‘Objective moral facts exist in all possible universes’ – A reflection on Richard Carrier’s latest article
Richard Carrierꜛ’s recent 2025 peer-reviewed paperꜛ, published in Religions (MDPI), presents a rigorous and provocative argument: that objective moral facts not only exist, but must exist in all possible universes containing rational agents, and, crucially, that God is not needed to ground them. This claim challenges both divine command theory and moral relativism. In this post, I’d like to summarize Carrier’s key arguments and interpret them in the light of my recent blog posts.
Are moral facts objective and universal, or are they merely social constructs? Carrier’s argument suggests the former, positing that moral truths exist independently of human beliefs or divine commands. Source: Greg Rakozyꜛ hosted on Unsplashꜛ (license: Unsplash licenseꜛ)
In fact, we have encountered Carrier’s theories before in this blog series, particularly in the context of discussions on Jesus’ historicity. This provides a fascinating backdrop to his current arguments.
Carrier’s argument in a nutshell
Carrier opens with a bold claim: that objective moral facts exist in every possible universe that includes at least one rational agent. To support this, he offers a deductively valid argument with two premises:
- Premise 1: Moral facts are imperatives that supersede all other imperatives.

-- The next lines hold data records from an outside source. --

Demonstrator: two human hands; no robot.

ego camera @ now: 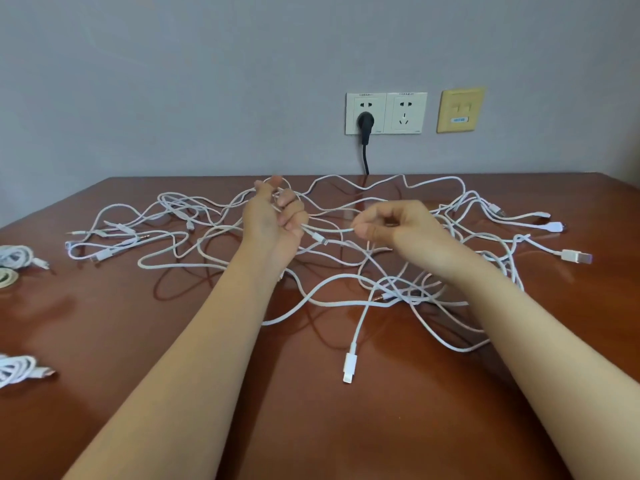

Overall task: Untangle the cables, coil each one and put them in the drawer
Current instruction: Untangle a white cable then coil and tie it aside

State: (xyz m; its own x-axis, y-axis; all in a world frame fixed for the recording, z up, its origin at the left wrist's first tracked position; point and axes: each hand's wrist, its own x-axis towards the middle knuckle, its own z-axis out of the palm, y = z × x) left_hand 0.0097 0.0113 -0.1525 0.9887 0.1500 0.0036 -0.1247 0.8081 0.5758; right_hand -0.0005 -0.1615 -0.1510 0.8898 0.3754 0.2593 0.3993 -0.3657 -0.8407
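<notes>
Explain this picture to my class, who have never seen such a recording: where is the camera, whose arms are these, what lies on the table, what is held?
No machine here: a person wears one camera on the head, so you look forward and down at their own arms. The left hand grips a white cable, and the right hand pinches the same strand. Beneath them a tangle of white cables sprawls over the brown table. Two coiled bundles lie at its left edge. Behind, a black plug sits in a wall socket.
</notes>
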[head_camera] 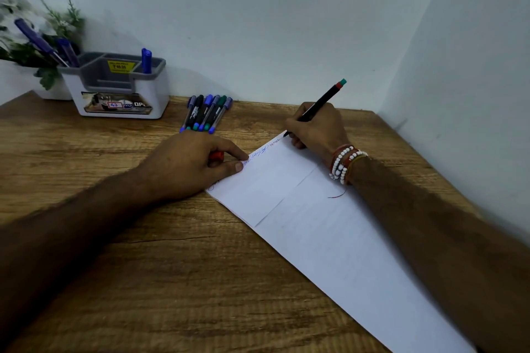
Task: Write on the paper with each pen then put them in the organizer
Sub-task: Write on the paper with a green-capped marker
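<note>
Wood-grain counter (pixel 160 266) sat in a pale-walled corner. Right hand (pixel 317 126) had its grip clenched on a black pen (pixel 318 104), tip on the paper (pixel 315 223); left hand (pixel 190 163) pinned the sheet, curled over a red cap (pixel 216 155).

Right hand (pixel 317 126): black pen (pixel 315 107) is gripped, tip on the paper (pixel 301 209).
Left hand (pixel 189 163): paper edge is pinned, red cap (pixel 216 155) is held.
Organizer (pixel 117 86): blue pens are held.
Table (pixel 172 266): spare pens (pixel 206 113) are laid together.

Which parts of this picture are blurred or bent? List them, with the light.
Head view: soft, even light, faint shadows behind the organizer; the plant at the left edge is smeared; wide-angle bending curves the table edge; the right hand and its pen are fairly sharp, forearms softer.
</note>
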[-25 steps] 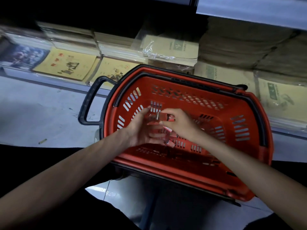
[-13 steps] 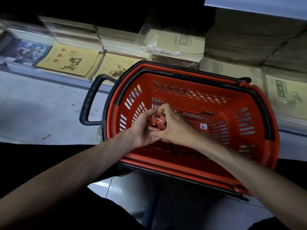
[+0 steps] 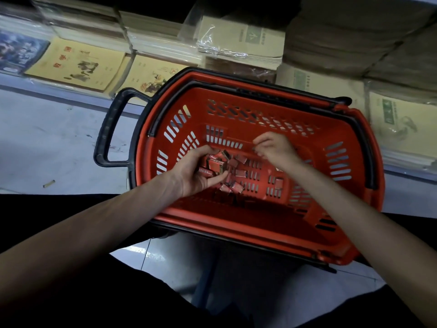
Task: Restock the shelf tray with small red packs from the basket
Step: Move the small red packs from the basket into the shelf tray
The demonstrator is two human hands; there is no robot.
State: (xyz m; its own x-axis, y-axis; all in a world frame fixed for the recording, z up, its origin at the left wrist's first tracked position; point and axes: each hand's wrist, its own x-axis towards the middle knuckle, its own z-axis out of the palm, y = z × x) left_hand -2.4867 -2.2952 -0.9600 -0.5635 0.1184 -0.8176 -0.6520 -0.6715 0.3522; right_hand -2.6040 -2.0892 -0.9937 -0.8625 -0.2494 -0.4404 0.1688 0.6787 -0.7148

- Premise 2: For every rational agent, there always exist hypothetical imperatives that supersede all other imperatives.
Since the conclusion logically follows from these premises, the entire force of the argument hinges on their validity and necessity. Carrier defends both in separate, detailed subsections.
Premise 1: Moral facts as superlative imperatives
The first premise is not presented as empirical, but as definitional: moral facts are those imperatives that override all others in any given decision context. If some other imperative supersedes a purported “moral imperative”, then the latter cannot be truly moral. This makes the moral domain identical with the space of true superlative hypothetical imperatives, a move that Carrier claims closes off definitional loopholes and exposes circularities in theistic metaethics, i.e., it avoids the problem of defining moral truths in terms of divine will or nature, which then require an independent standard to evaluate whether that will or nature is itself good — a circularity famously illustrated by the Euthyphro dilemma (named after Plato’s dialogue Euthyphro, from Greek Εὐθύφρων, meaning “straight thinker” or “of straight mind”; in its reformed version: Is something good because God commands it, or does God command it because it is good?).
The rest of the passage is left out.